Microops are allocated in two different ways. When they're generated combinationally, they can be set up by their containing macroop when it gets allocated. Existing mechanisms which cache regular instructions also cache the macroop, and the microops end up being saved as well. With microops that come from the microcode ROM, microops aren't stored with the macroop, and the caching mechanism doesn't automatically work.
Also, the microop that should be generated from a particular microopc will depend, probably significantly, on the macroop it was generated for. This ties in with the above topic about parameter specialization, and means that the ROM can't directly hold instatiations of it's microops which would be a handy caching mechanism.
One potential solution would be for the ROM to have it's own cache of microop instantiations. This wouldn't be as simple as in the regular decode case because there aren't handy machine code representations to work with, but the micropc might be used instead. Unlike regular instruction memory, the same micropc should always refer to the same instruction. Note that while this might seem like a reasonable assumption, there are situations I can imagine someone at some point might want to have dynamic microcode.
Another option would be to actually store the microops in the macroop which requested them. The draw back here is that it's possible that you're macroop might need a non constant and large set of microops to implement itself, and it might be difficult to keep track of what's been instantiated and what hasn't.
Yet another solution would be to try to work the microops into the main cache somehow.

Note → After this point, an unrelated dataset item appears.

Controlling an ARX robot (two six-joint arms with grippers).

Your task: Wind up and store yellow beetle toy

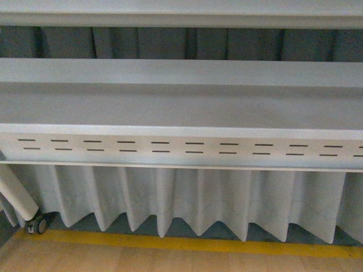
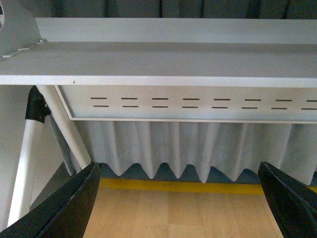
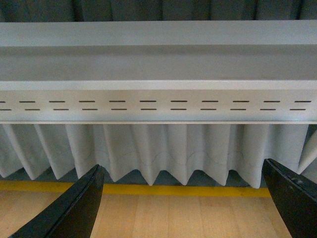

This doesn't sound like a great idea since they really aren't the same thing.
Macroop Argument Specialization
This sounds like but is very different from microop parameter specialization. This refers to generating groups of macroops which all perform the same operation, but use different arguments from different places including memory.
The solution which will be implemented for now will be to generate the microcode using python. The python will generate a memory based and non-memory based implementation. A preprocessor would work, but it would likely be overkill for what's needed.
To allow the decoder to specify what variant of arguments to use, the system of passing tags into the instruction format will be revamped. It will work essentially the same, but instead of doing replacement on the register arguments, it will need to take advantage of whatever the microop parameter specialization mechanism is to set things up.